DESCRIPTION OF THE TASK —
Data follows below. Repeat exactly the lines between the line holding "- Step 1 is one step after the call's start" and the line holding "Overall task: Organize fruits", inclusive, and nothing more; drop pictures.
** SOURCE DATA follows **
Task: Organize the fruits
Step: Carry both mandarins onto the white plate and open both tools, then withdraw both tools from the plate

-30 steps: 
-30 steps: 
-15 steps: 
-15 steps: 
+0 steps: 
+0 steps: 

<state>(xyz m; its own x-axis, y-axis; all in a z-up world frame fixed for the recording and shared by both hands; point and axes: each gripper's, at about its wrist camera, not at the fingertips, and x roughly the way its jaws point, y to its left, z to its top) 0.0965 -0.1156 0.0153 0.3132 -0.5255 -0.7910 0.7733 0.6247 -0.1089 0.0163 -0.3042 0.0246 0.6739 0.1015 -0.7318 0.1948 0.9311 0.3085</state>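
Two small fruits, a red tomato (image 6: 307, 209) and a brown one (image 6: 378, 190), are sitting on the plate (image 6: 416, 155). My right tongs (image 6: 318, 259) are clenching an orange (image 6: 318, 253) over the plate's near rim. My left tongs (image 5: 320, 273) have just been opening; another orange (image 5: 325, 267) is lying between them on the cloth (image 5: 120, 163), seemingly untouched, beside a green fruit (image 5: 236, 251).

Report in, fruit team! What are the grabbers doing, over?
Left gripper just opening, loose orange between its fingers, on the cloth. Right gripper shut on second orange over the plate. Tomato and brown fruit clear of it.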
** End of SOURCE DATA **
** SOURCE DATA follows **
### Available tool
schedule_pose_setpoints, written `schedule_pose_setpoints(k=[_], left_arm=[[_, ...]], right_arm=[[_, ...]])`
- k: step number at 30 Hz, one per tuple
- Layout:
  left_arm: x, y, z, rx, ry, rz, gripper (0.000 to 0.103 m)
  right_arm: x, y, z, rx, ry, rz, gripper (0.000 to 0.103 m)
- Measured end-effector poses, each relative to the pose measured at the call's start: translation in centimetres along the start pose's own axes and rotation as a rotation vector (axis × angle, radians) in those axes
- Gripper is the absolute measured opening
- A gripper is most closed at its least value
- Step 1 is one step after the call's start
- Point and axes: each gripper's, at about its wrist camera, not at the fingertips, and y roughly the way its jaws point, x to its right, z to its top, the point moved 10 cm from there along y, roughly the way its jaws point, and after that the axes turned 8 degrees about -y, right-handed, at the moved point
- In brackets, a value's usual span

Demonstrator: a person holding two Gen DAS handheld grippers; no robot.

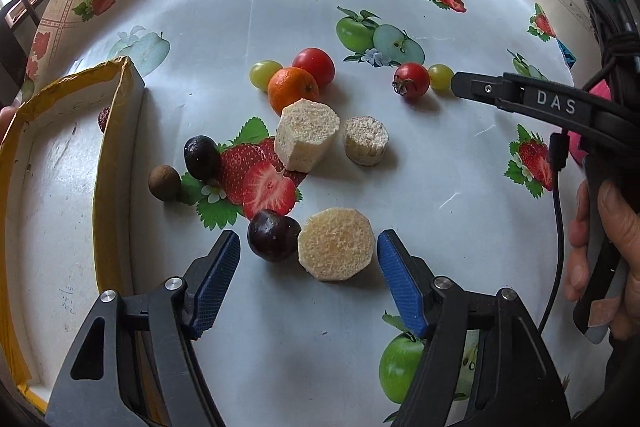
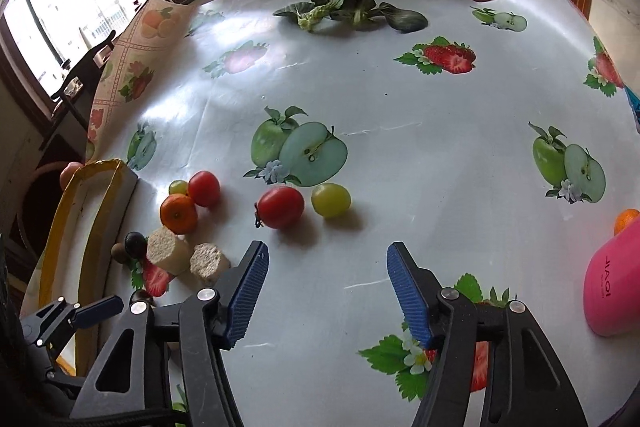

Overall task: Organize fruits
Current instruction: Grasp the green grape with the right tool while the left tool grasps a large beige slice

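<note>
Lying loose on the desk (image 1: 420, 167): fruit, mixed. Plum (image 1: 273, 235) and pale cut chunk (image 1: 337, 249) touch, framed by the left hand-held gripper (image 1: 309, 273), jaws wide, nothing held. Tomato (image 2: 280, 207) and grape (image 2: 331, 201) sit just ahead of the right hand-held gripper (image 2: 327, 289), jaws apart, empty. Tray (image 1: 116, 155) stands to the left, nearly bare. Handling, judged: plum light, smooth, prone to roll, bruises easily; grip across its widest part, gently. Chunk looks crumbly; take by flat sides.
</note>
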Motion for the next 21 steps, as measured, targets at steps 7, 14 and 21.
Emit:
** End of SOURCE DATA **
RESPONSE TO THIS EXERCISE —
- Step 1 is one step after the call's start
- Point and axes: each gripper's, at about its wrist camera, not at the fingertips, and y roughly the way its jaws point, x to its right, z to its top, the point moved 10 cm from there along y, roughly the way its jaws point, and after that the axes turned 8 degrees about -y, right-handed, at the moved point
- In brackets, a value's usual span

Demonstrator: a person holding two Gen DAS handheld grippers; no robot.


Overall task: Organize fruits

This response contains the complete answer.